Vivía en San Petersburgo, Rusia, en la década de los noventa, una década de gran conmoción en el aquel gran país. Ejercía de misionero, como coordinador de programas de la Cruz Roja Internacional, trabajando en cárceles de hombres y jóvenes, cuyas edades oscilaban entre 14 y 18 años y que habían sido condenados a cumplir penas de dos a cuatro años.
Tenía un apartamento espacioso, en comparación con el tamaño normal de los apartamentos que hay en Rusia. Era del estilo de antes de la revolución y servía de base para que se hospedaran otros misioneros que iban o venían de Europa occidental. Era, pues, frecuente encontrarme en una de las cinco estaciones de tren recogiendo o despidiendo a alguien. Como había bastantes retrasos, pasaba el tiempo entregando folletos de evangelización a las masas de gente que allí se encontraban. A menudo me preguntaba de qué país serían tantas personas, las cuales hablaban una miríada de lenguas, aparte del ruso. Este fenómeno era normal, ya que bajo la antigua Unión Soviética muchos pueblos de las repúblicas limítrofes con China, India, Europa y la Cuenca del Pacífico se encontraban unidos política y lingüísticamente, siendo el ruso la lengua dominante.
Era fácil distribuir 400 ó 500 folletos en una hora, cantidad que llevaba en cada viaje a la estación.
Terminaba siempre orando por los que habían recibido los folletos, que entregaba con una sonrisa y un «Dios te bendiga» en ruso, confiando en que las semillas sembradas brindaran fruto a la hora dispuesta por Dios, tal y como Él promete.

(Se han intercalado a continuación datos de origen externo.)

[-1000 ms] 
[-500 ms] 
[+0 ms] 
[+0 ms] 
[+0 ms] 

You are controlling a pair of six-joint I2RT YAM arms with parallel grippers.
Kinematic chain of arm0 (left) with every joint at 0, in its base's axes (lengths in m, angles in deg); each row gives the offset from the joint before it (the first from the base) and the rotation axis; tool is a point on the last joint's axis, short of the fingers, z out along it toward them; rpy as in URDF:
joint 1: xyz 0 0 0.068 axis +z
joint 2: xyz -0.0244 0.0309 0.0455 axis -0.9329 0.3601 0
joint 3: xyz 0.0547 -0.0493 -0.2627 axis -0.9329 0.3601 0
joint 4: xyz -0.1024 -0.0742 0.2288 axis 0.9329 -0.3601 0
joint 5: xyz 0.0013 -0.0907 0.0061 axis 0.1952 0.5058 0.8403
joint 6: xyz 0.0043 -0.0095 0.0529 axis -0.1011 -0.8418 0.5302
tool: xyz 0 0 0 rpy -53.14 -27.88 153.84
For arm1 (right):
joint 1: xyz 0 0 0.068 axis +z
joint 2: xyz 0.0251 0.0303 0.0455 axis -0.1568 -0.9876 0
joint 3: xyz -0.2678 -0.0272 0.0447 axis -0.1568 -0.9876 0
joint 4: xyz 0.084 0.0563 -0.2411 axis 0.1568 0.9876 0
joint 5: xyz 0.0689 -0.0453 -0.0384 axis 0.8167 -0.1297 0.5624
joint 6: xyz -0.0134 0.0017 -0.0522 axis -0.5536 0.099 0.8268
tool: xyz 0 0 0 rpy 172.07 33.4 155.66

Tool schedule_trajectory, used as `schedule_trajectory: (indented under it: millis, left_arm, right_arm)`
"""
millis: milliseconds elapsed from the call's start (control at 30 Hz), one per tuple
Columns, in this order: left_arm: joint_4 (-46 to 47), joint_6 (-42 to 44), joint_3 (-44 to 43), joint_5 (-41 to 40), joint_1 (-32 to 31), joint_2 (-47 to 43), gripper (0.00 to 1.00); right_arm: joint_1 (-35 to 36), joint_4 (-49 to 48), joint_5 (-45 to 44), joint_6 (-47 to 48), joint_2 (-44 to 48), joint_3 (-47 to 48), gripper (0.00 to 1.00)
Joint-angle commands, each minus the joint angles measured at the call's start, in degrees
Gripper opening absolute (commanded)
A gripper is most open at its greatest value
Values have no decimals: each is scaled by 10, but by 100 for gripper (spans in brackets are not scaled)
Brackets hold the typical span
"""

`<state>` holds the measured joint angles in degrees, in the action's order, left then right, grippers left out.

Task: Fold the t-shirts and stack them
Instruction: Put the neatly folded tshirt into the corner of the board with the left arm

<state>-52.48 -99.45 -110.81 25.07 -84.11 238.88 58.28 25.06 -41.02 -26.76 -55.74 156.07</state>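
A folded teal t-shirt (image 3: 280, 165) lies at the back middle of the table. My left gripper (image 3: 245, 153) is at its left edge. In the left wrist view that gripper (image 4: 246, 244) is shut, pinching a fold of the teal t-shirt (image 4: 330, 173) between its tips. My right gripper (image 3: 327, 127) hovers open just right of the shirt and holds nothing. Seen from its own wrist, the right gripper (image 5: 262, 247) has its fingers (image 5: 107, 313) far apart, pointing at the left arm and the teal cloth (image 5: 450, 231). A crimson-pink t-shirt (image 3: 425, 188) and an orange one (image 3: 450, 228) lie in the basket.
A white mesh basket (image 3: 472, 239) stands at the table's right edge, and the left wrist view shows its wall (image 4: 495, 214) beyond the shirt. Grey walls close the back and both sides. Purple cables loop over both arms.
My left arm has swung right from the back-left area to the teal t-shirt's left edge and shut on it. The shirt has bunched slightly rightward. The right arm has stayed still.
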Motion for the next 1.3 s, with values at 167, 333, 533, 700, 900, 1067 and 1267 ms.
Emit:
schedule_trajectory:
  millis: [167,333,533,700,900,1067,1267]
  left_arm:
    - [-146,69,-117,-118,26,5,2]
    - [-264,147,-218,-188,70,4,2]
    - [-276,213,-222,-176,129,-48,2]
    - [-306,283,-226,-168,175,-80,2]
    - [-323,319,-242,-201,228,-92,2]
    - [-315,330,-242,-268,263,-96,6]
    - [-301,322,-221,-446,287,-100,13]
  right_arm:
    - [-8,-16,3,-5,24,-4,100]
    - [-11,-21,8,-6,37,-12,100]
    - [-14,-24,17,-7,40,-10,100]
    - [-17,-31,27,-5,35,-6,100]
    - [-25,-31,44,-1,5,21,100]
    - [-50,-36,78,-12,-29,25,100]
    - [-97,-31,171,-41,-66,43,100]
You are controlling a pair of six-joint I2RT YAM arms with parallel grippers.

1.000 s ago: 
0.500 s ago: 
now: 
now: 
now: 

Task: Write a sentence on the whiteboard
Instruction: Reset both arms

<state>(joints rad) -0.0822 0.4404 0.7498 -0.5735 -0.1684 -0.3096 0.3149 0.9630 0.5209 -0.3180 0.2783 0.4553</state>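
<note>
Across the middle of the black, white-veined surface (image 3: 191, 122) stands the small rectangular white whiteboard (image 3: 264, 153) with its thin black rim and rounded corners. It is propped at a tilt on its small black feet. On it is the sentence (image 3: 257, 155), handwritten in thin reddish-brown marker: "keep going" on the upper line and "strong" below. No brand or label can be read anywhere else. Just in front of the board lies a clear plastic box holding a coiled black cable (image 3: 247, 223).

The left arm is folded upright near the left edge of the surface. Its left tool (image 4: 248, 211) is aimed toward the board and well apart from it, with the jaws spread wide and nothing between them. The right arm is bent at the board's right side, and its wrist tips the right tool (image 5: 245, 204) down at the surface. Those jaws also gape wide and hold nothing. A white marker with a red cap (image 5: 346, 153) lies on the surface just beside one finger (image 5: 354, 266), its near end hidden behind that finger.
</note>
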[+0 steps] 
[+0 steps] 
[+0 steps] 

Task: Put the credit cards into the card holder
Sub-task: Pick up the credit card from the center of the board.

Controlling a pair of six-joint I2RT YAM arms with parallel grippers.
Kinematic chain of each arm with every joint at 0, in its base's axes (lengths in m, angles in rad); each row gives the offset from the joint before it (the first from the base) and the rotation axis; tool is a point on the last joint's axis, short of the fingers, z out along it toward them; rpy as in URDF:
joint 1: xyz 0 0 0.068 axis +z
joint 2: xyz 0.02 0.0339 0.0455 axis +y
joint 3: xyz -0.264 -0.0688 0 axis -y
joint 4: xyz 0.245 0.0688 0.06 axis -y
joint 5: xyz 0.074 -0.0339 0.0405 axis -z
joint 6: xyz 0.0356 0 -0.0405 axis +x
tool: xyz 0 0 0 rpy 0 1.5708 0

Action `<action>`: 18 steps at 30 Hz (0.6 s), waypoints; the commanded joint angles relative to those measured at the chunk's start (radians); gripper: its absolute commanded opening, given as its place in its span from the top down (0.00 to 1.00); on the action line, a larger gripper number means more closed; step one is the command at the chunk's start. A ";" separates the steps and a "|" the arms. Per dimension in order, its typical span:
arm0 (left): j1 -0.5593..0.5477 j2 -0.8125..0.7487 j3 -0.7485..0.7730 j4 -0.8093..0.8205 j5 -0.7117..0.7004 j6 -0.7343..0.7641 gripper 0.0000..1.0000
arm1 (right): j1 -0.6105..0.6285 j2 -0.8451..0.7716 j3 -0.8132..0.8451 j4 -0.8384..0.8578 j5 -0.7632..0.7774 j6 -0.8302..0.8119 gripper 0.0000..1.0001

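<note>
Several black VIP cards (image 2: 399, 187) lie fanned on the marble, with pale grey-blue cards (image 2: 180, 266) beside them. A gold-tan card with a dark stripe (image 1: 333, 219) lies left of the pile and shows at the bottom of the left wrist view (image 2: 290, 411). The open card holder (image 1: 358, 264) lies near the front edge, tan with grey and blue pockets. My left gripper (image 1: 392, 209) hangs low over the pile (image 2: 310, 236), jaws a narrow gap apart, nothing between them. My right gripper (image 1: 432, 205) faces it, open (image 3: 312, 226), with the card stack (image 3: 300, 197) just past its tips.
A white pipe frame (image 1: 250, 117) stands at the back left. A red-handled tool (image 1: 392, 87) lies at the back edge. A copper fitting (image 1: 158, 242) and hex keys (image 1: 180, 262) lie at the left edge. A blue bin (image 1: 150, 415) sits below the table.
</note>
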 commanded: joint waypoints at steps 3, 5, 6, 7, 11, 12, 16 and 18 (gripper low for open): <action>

Porque como desciende de los cielos la lluvia y la nieve, y no vuelve allá, sino que riega la tierra y la hace germinar y producir, y da semilla al que siembra, y pan al que come, así será mi palabra que sale de mi boca; no volverá a mí vacía, sino que hará lo que yo quiero, y será prosperada en aquello para que la envié (Isaías 55:10,11).
Detrás de cada folleto que distribuía había una dirección a la que la gente podía escribir para más información. Un día recibí una carta que decía:
Hace varias semanas, cuando estaba en la estación de San Petersburgo esperando el tren, un desconocido me entregó un papel y, en un gesto de buena educación, lo acepté. Iba de regreso a Tayikistán, el pueblo donde resido, en una zona rural. Era un viaje de ocho días. Al cabo de varias jornadas saqué el papel que me entregó aquel desconocido y lo leí. Se titulaba «Alguien te ama» y hablaba de Dios y del amor que Él tuvo para con nosotros enviándonos a Su Hijo Jesús. Al final del mensaje había una oración y la recé. Algo me ocurrió y recibí al precioso Jesús. Mi vida se llenó de gozo y me sentí dichoso y feliz. Cuando regresé a mi pueblo les conté a todos que había conocido al maravilloso Jesús. Mis amigos y mis familiares notaron el cambio que había experimentado y muchos de ellos oraron también. En poco tiempo la mitad del pueblo había recibido a Jesús. Ninguno de nosotros había oído hablar de Él. El papel mencionaba la Biblia. ¿Podrían enviarnos una Biblia y alguien que nos enseñe para poder conocer mejor al maravilloso Jesús, por favor?
Cuando recibí esta carta lloré de alegría al ver lo lejos que había llegado el mensaje y que un sencillo folleto hubiera tenido un alcance tan amplio.
Sin embargo, no me sorprendió. Hace años vivía otro hombre que, desilusionado y decepcionado debido a una serie de desaciertos en su vida, se había echado a la mala vida y se había vuelto egoísta, como el hijo pródigo de la Biblia. Terminó absolutamente sin nada, derrotado y sin ganas de vivir. Pero sucedió que un día alguien le envió un folleto cristiano por correo, alguien a quien no conocía, pero que se había enterado de sus problemas y quiso escribirle para animarlo, y le adjuntó un folleto en la carta.
El joven leyó el folleto y rezó una sencilla oración invitando a Jesús a entrar en su corazón y transformar su vida. Ocurrió algo maravilloso que lo cambió. Le sobrevino una sensación de amor, gozo y propósito en la vida que le abrió nuevos horizontes. Como narra la parábola del hijo pródigo, encontró el amor y el perdón del Padre, que lo recibió con los brazos abiertos. Lo sé porque yo soy ese hombre.
Desde entonces nunca he dudado del poder de un sencillo folleto, entregado con una sonrisa y una oración, para efectuar grandes cambios.